Reverse Mortgage | Practical Law

Reverse Mortgage | Practical Law

Reverse Mortgage

Reverse Mortgage

Practical Law Glossary Item w-001-3646 (Approx. 3 pages)

Glossary

Reverse Mortgage

A financial instrument available to senior citizens that generates a lump sum payment or income stream that is secured by a mortgage lien. A reverse mortgage is available to individuals who:
  • Own their residence.
  • Meet statutory requirements for:
    • age; and
    • income level.
With a reverse mortgage, the borrower's total debt increases as the lender pays monies to the borrower. Term reverse mortgage loans are loans for which there is a fixed re-payment date.
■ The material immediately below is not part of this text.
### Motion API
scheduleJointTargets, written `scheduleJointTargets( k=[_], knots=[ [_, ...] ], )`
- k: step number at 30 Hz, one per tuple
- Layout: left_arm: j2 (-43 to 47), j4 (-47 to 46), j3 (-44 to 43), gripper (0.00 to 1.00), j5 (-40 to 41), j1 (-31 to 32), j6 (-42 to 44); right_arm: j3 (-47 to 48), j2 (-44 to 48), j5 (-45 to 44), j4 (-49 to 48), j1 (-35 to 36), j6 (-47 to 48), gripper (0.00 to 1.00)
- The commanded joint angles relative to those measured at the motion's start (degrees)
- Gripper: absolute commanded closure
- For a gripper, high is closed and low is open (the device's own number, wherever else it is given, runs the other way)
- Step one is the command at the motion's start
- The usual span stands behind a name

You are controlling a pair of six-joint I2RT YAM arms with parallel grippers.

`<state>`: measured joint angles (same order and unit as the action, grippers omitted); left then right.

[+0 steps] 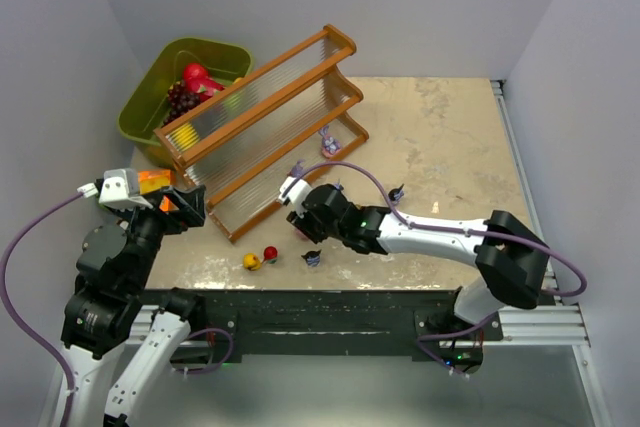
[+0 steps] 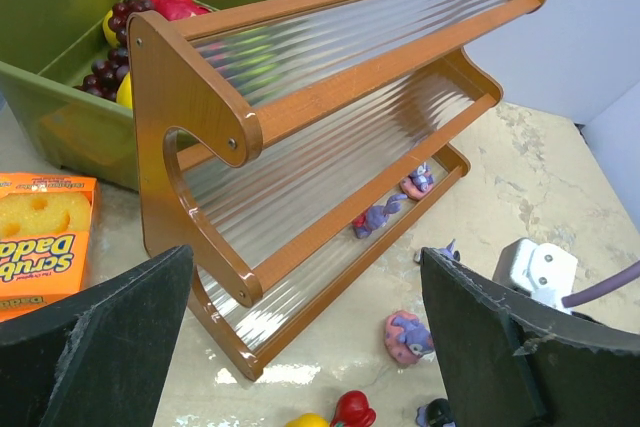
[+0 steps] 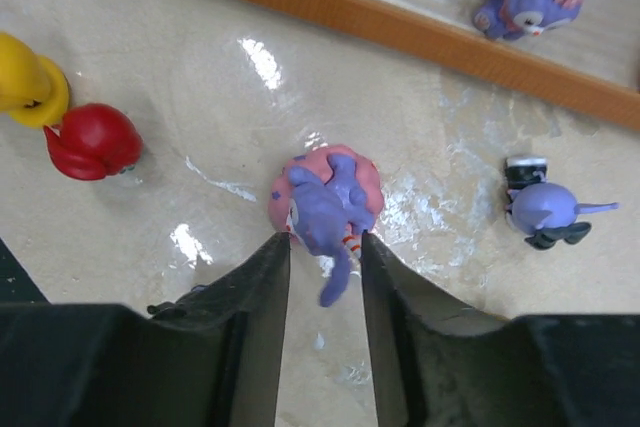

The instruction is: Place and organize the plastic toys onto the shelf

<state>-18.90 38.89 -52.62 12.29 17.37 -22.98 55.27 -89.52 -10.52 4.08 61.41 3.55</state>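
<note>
Fingers of my right gripper (image 3: 324,239): narrowly apart, loose around the tail of the bunny (image 3: 325,192), nothing clamped.
Left gripper (image 2: 305,257): spread wide, empty, beside the shelf's (image 2: 190,97) near end.
Shelf: slants from the table's (image 1: 440,147) near-left corner toward its far edge.
Bunny: on the table, just before the bottom rail.
Grip: I'd reach past the tail and close on the body.
Room: red toy (image 3: 92,140) and yellow toy (image 3: 30,87) sit nearby toward the near edge; lift straight, clear the rail.

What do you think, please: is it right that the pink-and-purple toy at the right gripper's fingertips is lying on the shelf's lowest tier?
Not quite. The pink-and-purple toy at the fingertips of the right gripper is lying on the table, in front of the shelf, not on its lowest tier. The right wrist view shows this.
</note>
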Motion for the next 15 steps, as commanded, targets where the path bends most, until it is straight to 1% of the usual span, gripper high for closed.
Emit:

Tenure reverse mortgage loans allow the borrower to remain in occupancy until the occurrence of a contingency, such as:
  • The death of the borrower.
  • The sale of the mortgaged property.
A reverse mortgage can either be:
  • Insured by the Federal Housing Authority (FHA), also known as a Home Equity Conversion Mortgage (HECM).
  • Privately sponsored, also known as a proprietary reverse mortgage.
Privately sponsored reverse mortgages typically allow higher borrowing amounts and have lower costs than HECMs. However, the federally insured HECMs typically offer lower interest rates and are more prevalent.